■ **Aim of the exercise**
Print each entry verbatim.

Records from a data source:
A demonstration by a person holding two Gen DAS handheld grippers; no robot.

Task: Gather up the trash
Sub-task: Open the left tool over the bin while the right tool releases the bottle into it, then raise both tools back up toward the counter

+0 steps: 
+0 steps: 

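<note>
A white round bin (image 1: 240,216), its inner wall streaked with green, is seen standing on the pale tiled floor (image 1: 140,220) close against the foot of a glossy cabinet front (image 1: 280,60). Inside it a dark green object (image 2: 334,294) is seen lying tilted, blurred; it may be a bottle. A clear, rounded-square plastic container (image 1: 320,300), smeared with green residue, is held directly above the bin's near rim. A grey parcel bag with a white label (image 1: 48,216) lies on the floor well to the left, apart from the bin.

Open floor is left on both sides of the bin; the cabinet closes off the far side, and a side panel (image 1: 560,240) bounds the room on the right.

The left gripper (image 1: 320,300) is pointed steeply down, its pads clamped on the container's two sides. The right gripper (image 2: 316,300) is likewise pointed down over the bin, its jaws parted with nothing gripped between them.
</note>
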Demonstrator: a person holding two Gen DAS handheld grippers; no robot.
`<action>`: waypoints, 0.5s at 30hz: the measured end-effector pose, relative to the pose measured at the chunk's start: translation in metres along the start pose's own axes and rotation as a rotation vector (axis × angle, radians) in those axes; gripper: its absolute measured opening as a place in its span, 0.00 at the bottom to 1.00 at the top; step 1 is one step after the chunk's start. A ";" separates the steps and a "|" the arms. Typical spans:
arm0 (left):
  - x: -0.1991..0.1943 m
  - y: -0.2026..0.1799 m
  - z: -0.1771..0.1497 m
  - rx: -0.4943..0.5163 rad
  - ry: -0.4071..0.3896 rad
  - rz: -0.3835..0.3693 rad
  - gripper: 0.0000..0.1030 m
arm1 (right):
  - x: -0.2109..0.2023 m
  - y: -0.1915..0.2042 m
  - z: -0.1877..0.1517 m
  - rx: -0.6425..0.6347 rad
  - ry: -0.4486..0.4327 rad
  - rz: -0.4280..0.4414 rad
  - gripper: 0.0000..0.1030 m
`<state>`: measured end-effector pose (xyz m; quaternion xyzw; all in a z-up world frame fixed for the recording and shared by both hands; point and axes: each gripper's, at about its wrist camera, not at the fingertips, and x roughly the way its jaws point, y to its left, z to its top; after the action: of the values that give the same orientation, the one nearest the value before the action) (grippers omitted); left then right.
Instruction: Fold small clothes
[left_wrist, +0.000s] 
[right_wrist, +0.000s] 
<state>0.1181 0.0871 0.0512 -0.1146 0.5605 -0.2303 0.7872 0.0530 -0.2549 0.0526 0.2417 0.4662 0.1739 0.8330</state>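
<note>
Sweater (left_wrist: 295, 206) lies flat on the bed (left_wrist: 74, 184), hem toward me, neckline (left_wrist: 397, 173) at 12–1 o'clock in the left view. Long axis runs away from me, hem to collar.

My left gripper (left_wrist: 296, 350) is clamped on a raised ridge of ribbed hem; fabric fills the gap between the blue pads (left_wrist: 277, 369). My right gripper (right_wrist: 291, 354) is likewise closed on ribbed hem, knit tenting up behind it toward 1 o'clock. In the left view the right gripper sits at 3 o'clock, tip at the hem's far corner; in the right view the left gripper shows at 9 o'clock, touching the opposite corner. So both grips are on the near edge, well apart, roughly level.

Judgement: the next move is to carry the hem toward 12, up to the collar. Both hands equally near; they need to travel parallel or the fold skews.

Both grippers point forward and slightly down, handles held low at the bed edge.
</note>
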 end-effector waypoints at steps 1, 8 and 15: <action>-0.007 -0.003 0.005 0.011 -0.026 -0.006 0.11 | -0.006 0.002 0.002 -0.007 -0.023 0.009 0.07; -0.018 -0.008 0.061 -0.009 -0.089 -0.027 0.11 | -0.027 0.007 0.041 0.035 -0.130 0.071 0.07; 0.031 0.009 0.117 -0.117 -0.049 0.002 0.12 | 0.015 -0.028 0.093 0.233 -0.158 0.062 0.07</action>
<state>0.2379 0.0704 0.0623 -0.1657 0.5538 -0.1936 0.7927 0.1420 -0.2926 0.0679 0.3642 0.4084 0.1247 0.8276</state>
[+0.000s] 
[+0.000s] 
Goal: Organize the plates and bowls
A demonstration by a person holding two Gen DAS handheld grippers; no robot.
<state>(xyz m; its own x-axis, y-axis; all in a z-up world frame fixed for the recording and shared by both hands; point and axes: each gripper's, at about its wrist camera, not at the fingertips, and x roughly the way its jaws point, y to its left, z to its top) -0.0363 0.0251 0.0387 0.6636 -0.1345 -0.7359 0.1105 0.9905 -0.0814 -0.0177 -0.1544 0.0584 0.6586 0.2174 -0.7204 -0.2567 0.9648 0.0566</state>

■ **Solution to this task**
A demonstration by a person holding two Gen DAS handheld grippers; no robot.

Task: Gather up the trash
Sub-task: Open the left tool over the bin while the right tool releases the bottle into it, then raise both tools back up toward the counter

+0 steps: 
+0 steps: 

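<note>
A white round bin (image 1: 240,216), its inner wall streaked with green, is seen standing on the pale tiled floor (image 1: 140,220) close against the foot of a glossy cabinet front (image 1: 280,60). Inside it a dark green object (image 2: 334,294) is seen lying tilted, blurred; it may be a bottle. A clear, rounded-square plastic container (image 1: 320,300), smeared with green residue, is held directly above the bin's near rim. A grey parcel bag with a white label (image 1: 48,216) lies on the floor well to the left, apart from the bin.

Open floor is left on both sides of the bin; the cabinet closes off the far side, and a side panel (image 1: 560,240) bounds the room on the right.

The left gripper (image 1: 320,300) is pointed steeply down, its pads clamped on the container's two sides. The right gripper (image 2: 316,300) is likewise pointed down over the bin, its jaws parted with nothing gripped between them.
</note>
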Demonstrator: a person holding two Gen DAS handheld grippers; no robot.
`<action>`: waypoints, 0.5s at 30hz: the measured end-effector pose, relative to the pose measured at the chunk's start: translation in metres along the start pose's own axes and rotation as a rotation vector (axis × angle, radians) in those axes; gripper: its absolute measured opening as a place in its span, 0.00 at the bottom to 1.00 at the top; step 1 is one step after the chunk's start. A ";" separates the steps and a "|" the arms. Typical spans:
arm0 (left):
  - x: -0.1991..0.1943 m
  - y: -0.2026..0.1799 m
  - z: -0.1771..0.1497 m
  - rx: -0.4943..0.5163 rad
  - ry: -0.4071..0.3896 rad
  - rz: -0.3835..0.3693 rad
  - gripper: 0.0000..0.1030 m
arm1 (right):
  - x: -0.2109..0.2023 m
  - y: -0.1915..0.2042 m
  - z: -0.1877..0.1517 m
  - rx: -0.6425..0.6347 rad
  - ry: -0.4486..0.4327 rad
  - rz: -0.4280..0.4414 rad
  - gripper: 0.0000..0.1030 m
`<state>`: measured end-effector pose (xyz m; quaternion xyzw; all in a z-up world frame fixed for the recording and shared by both hands; point and axes: each gripper's, at about its wrist camera, not at the fingertips, and x roughly the way its jaws point, y to its left, z to its top; after the action: of the values that give the same orientation, the one nearest the value before the action) (grippers omitted); left then right.
Instruction: Fold small clothes
[left_wrist, +0.000s] 
[right_wrist, +0.000s] 
<state>0.1181 0.0871 0.0512 -0.1146 0.5605 -0.2303 0.7872 0.0530 -0.2549 0.0526 0.2417 0.4662 0.1739 0.8330</state>
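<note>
Sweater (left_wrist: 295, 206) lies flat on the bed (left_wrist: 74, 184), hem toward me, neckline (left_wrist: 397, 173) at 12–1 o'clock in the left view. Long axis runs away from me, hem to collar.

My left gripper (left_wrist: 296, 350) is clamped on a raised ridge of ribbed hem; fabric fills the gap between the blue pads (left_wrist: 277, 369). My right gripper (right_wrist: 291, 354) is likewise closed on ribbed hem, knit tenting up behind it toward 1 o'clock. In the left view the right gripper sits at 3 o'clock, tip at the hem's far corner; in the right view the left gripper shows at 9 o'clock, touching the opposite corner. So both grips are on the near edge, well apart, roughly level.

Judgement: the next move is to carry the hem toward 12, up to the collar. Both hands equally near; they need to travel parallel or the fold skews.

Both grippers point forward and slightly down, handles held low at the bed edge.
</note>
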 end-effector waypoints at steps 1, 8 and 15: <action>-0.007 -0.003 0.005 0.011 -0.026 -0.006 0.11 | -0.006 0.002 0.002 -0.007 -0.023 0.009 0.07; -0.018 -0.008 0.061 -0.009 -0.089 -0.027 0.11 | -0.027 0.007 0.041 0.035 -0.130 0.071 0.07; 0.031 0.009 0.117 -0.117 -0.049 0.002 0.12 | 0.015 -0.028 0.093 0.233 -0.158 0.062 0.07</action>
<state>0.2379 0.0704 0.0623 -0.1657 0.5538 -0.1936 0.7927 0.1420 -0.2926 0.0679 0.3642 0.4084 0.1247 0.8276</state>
[+0.000s] 
[+0.000s] 
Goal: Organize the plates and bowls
A demonstration by a person holding two Gen DAS handheld grippers; no robot.
<state>(xyz m; its own x-axis, y-axis; all in a z-up world frame fixed for the recording and shared by both hands; point and axes: each gripper's, at about its wrist camera, not at the fingertips, and x roughly the way its jaws point, y to its left, z to its top) -0.0363 0.0251 0.0387 0.6636 -0.1345 -0.7359 0.1105 0.9905 -0.0814 -0.0177 -0.1544 0.0584 0.6586 0.2174 -0.7204 -0.2567 0.9648 0.0566</state>

No further output remains.